Wells Fargo is expected to earn $ 3.82 this year, implying a projected payout ratio of 21% using the new annualized dividend. Excluding last year due to the severe impact of Covid-19 on the company’s operations, Wells Fargo has an average payout rate of 36% since 2011.

The shares are trading at $ 45.07, which equates to a forward price-to-earnings ratio of 11.8 and nearly matches the long-term average multiple of 11.9 times earnings.

Wells Fargo also appears to be appropriately priced using the GF value.


The stock has a GF value of $ 44.50, giving Wells Fargo a GF price / value ratio of 1.01. Stocks are overvalued by 1.3% using intrinsic value. Wells Fargo is rated as fairly rated by GuruFocus.

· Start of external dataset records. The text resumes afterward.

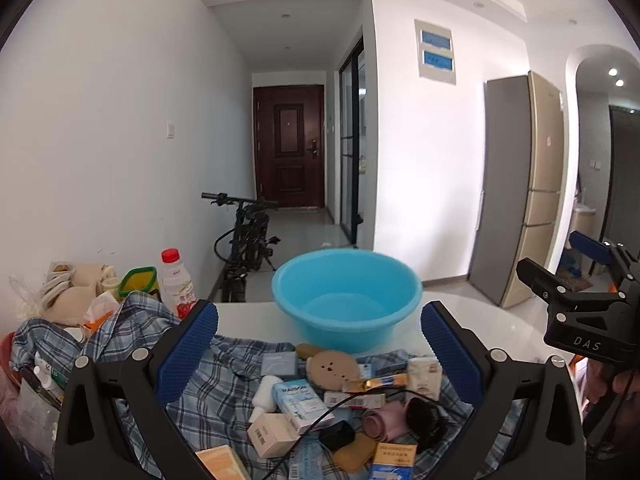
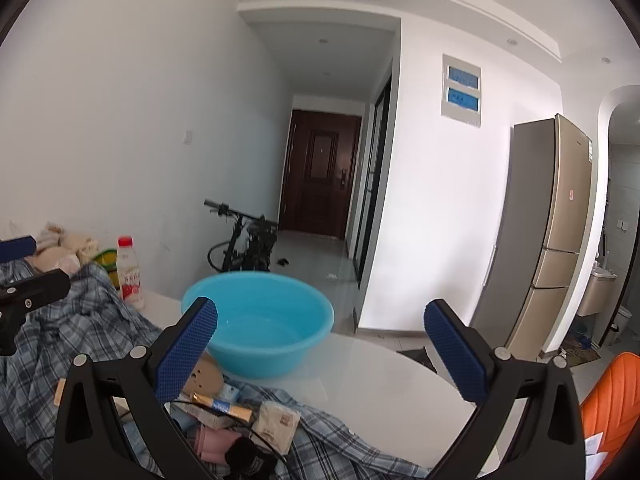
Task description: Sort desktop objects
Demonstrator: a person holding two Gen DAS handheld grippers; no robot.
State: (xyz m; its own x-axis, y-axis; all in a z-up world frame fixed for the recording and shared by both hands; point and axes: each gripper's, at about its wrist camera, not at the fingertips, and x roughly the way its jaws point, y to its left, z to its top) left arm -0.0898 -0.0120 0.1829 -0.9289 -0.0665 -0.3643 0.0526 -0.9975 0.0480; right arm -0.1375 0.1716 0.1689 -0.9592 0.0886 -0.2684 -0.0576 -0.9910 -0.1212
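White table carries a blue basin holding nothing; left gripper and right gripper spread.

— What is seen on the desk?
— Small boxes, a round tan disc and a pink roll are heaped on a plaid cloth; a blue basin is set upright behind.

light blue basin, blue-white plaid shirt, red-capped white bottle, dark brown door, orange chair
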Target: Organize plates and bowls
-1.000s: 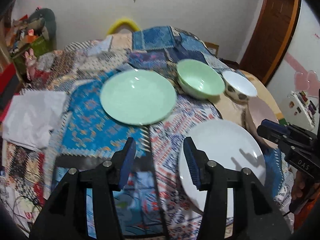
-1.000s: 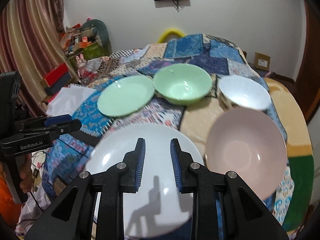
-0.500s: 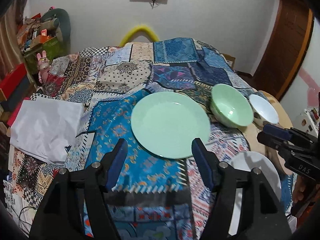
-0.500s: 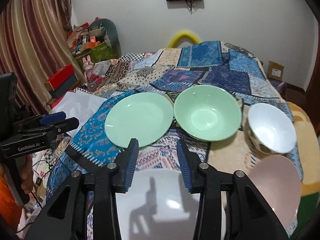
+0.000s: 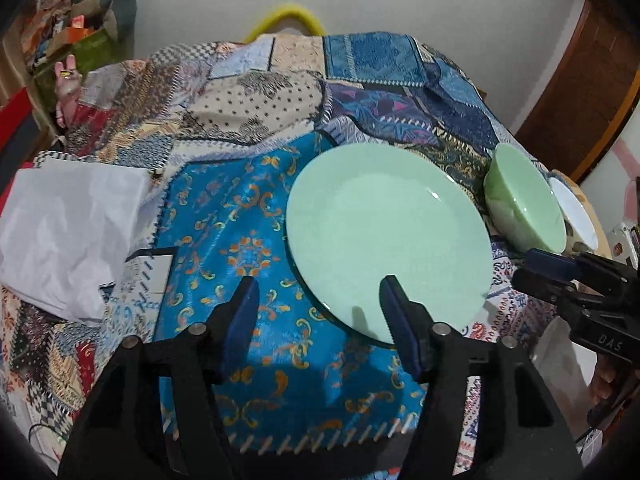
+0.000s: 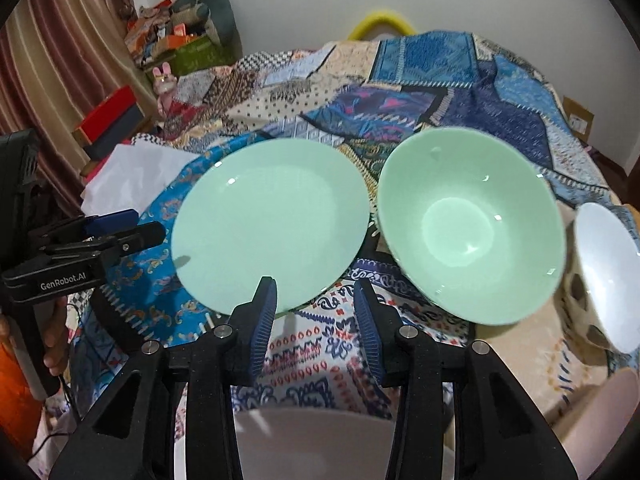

Wells Fargo isn’t far removed from the cross-selling scandal, but that hasn’t stopped the stock from gaining 79% in the past 12 months. It should be noted that this comeback is lower than the other names discussed, so there could be some scandal overhang. Investors who held the shares before last year’s cut have yet to see their dividends paid in full, even after the company announced a 100% increase. Stocks are trading well below their long-term average, but the stock price appears to be appropriate given its historical valuation and GF value. For investors who can look past the company’s past mischief and recent dividend cuts, Wells Fargo may offer one of the best valuations in the financial industry.

Final thoughts

Dividend-growing investors with large financial institutions found themselves without a dividend increase last summer, with the Covid-19 pandemic weighing heavily on the industry. This summer has been a lot different as nearly every bank has passed the Federal Reserve’s stress tests and announced increases.

Goldman Sachs, Morgan Stanley and Wells Fargo announced the biggest increases. While some dividend-growing investors might be reluctant to own Wells Fargo so soon after a dividend decline, the size of each increase can be interpreted as a positive sign of each company’s respective health.